- **AVAILABLE DATA**:
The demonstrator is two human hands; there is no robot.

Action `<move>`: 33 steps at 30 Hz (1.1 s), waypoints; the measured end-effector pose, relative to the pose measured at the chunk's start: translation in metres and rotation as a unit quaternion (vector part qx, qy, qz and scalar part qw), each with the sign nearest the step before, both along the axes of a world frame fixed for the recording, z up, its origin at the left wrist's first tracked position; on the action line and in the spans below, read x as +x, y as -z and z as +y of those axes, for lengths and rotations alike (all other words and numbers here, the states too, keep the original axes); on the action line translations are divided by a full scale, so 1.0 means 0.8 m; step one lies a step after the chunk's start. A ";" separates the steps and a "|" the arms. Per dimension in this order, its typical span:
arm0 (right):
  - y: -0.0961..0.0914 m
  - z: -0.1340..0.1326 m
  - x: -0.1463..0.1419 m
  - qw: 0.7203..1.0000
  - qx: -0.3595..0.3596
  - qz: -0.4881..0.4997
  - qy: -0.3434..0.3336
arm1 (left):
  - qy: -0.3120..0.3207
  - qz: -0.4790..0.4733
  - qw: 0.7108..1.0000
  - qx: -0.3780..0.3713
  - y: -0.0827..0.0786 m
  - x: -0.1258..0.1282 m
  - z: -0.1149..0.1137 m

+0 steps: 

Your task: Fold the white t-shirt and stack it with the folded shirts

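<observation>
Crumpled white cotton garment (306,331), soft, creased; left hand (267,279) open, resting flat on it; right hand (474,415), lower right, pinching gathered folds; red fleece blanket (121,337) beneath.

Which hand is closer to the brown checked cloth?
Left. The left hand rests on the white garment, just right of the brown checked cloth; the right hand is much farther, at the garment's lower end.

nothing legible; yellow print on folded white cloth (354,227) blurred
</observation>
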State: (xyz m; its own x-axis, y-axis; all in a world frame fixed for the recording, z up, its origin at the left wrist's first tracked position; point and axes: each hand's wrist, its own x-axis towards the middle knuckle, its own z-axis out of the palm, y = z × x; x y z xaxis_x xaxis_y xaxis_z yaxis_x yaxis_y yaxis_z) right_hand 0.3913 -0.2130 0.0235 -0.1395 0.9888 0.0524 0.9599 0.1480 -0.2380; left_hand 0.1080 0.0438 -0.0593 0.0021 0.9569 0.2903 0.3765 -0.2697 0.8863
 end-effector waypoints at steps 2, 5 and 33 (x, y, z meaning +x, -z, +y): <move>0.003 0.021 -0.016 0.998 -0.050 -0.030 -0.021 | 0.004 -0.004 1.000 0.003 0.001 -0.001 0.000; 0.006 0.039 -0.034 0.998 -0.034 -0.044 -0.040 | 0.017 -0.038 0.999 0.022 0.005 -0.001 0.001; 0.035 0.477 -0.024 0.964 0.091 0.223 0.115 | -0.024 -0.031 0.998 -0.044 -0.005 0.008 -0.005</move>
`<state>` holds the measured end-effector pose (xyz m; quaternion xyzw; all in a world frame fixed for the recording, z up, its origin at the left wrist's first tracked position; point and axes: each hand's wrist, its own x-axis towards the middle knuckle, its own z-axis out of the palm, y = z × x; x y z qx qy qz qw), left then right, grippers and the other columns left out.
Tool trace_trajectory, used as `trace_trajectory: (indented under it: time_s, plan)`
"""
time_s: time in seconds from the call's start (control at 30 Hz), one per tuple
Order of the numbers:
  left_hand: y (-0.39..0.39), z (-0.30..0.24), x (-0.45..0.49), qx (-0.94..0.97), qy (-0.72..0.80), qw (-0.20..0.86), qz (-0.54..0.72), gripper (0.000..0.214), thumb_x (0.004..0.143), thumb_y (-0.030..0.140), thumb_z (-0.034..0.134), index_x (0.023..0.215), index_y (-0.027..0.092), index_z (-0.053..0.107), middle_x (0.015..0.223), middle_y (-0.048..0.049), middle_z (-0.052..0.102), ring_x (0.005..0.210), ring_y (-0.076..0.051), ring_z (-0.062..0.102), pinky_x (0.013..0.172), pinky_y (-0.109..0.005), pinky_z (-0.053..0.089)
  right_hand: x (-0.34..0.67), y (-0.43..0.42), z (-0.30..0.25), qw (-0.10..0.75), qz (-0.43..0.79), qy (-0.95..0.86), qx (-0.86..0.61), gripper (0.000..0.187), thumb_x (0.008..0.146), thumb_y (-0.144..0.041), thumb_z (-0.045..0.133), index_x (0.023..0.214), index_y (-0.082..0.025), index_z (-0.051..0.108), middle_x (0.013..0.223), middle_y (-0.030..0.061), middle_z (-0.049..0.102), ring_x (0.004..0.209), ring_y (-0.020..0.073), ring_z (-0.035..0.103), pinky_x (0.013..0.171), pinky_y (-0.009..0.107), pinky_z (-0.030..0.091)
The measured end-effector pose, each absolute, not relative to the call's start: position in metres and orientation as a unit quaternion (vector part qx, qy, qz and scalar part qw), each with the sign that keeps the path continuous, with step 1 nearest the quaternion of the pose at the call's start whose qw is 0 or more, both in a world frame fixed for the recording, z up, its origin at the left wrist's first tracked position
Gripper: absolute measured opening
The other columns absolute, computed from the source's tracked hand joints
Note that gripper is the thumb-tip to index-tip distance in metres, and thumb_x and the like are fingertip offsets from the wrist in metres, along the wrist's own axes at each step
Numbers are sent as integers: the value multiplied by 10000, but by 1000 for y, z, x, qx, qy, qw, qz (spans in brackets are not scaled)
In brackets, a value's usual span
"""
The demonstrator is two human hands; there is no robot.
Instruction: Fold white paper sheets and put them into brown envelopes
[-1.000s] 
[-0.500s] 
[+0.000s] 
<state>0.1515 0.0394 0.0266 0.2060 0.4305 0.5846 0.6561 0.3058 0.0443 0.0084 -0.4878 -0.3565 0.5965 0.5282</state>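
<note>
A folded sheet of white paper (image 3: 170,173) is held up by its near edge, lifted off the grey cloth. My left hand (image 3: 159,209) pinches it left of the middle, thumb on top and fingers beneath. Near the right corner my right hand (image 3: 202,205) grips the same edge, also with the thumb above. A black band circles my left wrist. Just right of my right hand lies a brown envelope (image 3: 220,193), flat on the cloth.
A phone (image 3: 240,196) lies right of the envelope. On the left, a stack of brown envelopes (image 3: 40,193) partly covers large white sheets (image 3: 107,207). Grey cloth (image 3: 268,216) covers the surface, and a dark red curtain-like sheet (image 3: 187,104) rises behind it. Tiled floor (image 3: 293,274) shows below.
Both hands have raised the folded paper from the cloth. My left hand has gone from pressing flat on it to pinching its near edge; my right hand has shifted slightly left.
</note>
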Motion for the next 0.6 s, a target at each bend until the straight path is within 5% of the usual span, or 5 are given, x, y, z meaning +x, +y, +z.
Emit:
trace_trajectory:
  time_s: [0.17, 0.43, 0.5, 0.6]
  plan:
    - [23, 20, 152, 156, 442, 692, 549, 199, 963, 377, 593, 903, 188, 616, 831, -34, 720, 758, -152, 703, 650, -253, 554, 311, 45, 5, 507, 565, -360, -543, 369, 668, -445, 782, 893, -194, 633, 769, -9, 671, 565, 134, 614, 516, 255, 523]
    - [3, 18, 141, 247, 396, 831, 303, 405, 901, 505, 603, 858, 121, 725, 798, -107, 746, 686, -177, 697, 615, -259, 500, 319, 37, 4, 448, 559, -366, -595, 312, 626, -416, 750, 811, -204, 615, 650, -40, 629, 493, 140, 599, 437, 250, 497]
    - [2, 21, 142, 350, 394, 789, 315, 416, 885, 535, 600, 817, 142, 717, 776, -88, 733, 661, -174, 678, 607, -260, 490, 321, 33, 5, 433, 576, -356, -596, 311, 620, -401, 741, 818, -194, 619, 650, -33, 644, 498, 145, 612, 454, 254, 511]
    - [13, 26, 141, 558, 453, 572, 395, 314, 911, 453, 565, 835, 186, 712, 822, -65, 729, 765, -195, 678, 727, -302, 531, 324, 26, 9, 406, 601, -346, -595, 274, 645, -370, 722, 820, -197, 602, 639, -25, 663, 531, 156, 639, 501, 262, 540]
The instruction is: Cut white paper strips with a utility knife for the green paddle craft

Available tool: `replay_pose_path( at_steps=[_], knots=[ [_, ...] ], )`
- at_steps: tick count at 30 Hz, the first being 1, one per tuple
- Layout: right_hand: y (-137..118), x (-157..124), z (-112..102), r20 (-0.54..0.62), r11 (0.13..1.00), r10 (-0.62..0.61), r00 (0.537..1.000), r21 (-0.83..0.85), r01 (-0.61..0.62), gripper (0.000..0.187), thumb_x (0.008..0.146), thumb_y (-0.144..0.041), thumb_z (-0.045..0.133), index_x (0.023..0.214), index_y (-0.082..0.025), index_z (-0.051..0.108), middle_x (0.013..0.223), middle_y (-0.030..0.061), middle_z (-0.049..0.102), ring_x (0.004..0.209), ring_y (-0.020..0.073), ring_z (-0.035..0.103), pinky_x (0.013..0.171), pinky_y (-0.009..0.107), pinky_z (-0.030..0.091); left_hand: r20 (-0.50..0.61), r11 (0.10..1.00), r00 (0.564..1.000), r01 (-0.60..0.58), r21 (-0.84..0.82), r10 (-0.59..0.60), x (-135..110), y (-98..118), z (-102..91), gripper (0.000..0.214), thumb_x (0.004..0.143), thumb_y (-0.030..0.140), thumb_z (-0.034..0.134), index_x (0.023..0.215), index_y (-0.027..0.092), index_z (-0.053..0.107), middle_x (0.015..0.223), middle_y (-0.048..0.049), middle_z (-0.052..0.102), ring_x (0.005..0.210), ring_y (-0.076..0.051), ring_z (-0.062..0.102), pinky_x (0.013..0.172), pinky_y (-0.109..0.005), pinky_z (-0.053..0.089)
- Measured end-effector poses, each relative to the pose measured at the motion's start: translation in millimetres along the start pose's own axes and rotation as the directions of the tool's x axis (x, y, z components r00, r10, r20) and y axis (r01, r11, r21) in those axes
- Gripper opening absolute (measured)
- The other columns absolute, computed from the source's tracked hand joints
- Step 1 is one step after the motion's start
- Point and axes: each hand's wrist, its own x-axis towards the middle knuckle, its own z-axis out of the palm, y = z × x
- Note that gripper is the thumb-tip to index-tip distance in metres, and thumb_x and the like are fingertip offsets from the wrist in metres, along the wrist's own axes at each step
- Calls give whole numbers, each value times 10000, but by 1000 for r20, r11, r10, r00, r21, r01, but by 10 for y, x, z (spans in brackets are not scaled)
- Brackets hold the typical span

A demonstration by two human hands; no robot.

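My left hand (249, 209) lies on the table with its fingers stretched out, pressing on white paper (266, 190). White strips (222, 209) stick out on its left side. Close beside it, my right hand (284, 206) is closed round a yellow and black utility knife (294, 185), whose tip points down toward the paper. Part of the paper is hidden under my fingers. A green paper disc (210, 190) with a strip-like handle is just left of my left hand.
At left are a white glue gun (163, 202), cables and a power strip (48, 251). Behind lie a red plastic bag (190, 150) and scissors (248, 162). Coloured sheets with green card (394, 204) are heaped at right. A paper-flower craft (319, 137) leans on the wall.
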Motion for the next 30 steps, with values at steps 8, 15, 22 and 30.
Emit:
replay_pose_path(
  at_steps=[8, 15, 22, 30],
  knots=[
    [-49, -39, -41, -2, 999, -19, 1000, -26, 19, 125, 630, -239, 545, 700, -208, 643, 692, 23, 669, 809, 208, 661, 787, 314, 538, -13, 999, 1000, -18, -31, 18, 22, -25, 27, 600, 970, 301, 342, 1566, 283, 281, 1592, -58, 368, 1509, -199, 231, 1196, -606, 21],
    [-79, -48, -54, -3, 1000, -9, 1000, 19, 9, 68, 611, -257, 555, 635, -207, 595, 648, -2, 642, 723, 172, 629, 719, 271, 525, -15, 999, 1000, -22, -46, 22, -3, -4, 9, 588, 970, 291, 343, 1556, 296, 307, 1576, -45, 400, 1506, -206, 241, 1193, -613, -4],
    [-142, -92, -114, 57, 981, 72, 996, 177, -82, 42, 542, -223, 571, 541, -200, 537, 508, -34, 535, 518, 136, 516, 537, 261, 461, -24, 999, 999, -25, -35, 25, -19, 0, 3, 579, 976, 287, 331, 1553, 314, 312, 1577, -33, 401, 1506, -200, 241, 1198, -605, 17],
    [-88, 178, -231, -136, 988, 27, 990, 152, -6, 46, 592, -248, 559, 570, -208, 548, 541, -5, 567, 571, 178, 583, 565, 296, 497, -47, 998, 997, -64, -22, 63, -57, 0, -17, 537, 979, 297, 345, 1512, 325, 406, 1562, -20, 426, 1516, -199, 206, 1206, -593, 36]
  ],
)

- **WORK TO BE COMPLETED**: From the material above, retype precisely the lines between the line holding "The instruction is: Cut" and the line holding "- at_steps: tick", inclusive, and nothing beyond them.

- **WRITTEN ANSWER**:
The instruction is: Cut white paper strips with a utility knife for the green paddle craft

Available tool: `replay_pose_path( at_steps=[_], knots=[ [_, ...] ], )`
- at_steps: tick count at 30 Hz, the first being 1, one per tuple

The output has been given in full.